South Dakota Gov. Kristi Noem, another Trump acolyte, tied MLB’s action to what she viewed as pandering to political correctness when football and basketball stars came out in support of the Black Lives Matter protests last year that followed the death of George Floyd while under arrest by a Minneapolis police officer.

“Like the @nfl & @nba before it, @mlb is the latest pro sports league being used & bullied by the most radical liberal groups in this country,” Noem said in a recent tweet, adding the hashtag #GetWokeGoBroke.

After calling this past weekend for Republicans to boycott the corporations that are speaking up on voting rights, Trump weighed in with similar mockery of “woke” corporations during an interview with Newsmax on Tuesday: “They’re woke and woke is not good for our country. Woke is not good,” Trump said when asked for his opinion on MLB’s decision.

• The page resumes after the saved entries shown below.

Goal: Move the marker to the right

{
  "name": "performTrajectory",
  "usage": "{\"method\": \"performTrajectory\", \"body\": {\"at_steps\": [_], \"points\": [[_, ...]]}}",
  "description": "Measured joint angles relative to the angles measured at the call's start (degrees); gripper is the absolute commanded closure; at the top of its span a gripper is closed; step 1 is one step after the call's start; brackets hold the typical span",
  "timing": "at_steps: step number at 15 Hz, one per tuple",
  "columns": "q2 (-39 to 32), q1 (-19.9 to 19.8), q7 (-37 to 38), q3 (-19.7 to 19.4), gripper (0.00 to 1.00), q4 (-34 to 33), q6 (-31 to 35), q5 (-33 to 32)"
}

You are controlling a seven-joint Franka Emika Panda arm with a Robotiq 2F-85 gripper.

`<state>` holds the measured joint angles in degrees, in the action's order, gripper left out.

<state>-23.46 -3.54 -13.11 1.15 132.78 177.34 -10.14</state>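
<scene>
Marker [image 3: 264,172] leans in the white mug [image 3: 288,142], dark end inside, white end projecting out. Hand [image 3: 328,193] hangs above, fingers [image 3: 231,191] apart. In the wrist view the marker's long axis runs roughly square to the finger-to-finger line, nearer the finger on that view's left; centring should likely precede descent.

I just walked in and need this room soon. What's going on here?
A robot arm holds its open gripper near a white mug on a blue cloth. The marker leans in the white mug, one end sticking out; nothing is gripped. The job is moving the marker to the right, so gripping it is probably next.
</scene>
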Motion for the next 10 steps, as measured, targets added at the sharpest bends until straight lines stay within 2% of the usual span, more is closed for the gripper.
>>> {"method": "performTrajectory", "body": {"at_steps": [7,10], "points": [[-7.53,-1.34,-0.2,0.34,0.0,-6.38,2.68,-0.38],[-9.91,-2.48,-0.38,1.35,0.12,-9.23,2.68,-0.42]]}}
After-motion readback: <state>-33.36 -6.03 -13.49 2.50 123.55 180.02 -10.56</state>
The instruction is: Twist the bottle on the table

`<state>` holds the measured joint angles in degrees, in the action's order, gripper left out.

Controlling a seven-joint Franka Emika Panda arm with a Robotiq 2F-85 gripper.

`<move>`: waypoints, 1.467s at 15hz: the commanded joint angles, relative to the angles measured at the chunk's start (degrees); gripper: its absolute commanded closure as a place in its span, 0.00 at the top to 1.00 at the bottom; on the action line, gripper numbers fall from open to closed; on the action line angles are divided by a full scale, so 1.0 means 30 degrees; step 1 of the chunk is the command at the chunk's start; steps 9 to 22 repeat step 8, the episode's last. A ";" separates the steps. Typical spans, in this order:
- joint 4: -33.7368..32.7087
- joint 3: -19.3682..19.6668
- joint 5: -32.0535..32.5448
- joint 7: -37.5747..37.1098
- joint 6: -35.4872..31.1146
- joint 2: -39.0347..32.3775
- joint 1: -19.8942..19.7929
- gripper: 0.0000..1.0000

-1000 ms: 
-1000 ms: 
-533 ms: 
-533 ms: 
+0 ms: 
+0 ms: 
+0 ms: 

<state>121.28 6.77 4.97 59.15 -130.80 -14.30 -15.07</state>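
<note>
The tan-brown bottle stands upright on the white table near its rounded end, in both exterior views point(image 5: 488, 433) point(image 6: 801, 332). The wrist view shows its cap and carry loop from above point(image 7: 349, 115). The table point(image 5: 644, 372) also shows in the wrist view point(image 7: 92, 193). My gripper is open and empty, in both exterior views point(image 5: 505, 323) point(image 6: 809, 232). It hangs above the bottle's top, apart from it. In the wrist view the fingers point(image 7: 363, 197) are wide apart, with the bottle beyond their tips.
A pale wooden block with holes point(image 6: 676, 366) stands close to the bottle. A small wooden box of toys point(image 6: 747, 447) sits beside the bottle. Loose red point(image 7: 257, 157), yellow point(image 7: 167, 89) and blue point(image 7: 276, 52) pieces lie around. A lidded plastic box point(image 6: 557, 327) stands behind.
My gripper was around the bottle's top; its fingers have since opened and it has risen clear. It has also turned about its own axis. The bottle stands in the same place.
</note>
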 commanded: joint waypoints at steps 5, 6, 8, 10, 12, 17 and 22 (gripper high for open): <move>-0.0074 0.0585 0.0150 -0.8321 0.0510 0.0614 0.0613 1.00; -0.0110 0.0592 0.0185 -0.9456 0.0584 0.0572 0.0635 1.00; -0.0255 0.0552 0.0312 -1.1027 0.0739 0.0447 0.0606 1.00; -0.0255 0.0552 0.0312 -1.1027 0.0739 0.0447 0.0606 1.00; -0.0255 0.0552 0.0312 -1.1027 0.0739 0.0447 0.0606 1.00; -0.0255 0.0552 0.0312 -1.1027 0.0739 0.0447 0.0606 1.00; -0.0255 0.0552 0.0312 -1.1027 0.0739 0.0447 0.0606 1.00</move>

Apparently alluding to several restrictive voting bills that are moving through the Texas Legislature — which have led companies like American Airlines and Dell to register their opposition before the bills become law — Trump also warned that corporations might pay a steeper price for speaking up in the Lone Star State.

“Let them try boycotting Texas. Texas will teach them a lesson, that I can tell you. Let them try it,” Trump told Newsmax. “Look, it’s crazy what’s going on, it shouldn’t be happening, frankly these companies should stay out of it, because all they do is aggravate people and people are not happy with it.”

“If Republican conservatives ever got their act together,” the former President added, they would boycott the corporations criticizing the legislation and “these companies that are so above it all, you would find that they would come back into the fold very quickly. But right now, the liberals, the radical left, the Democrats, they play a much tougher game.”

His comments were a reminder that the former President doesn’t just loom over the Republican Party — he has changed the way it conducts politics, a lasting legacy and a set of tactics that the GOP does not seem willing to abandon anytime soon.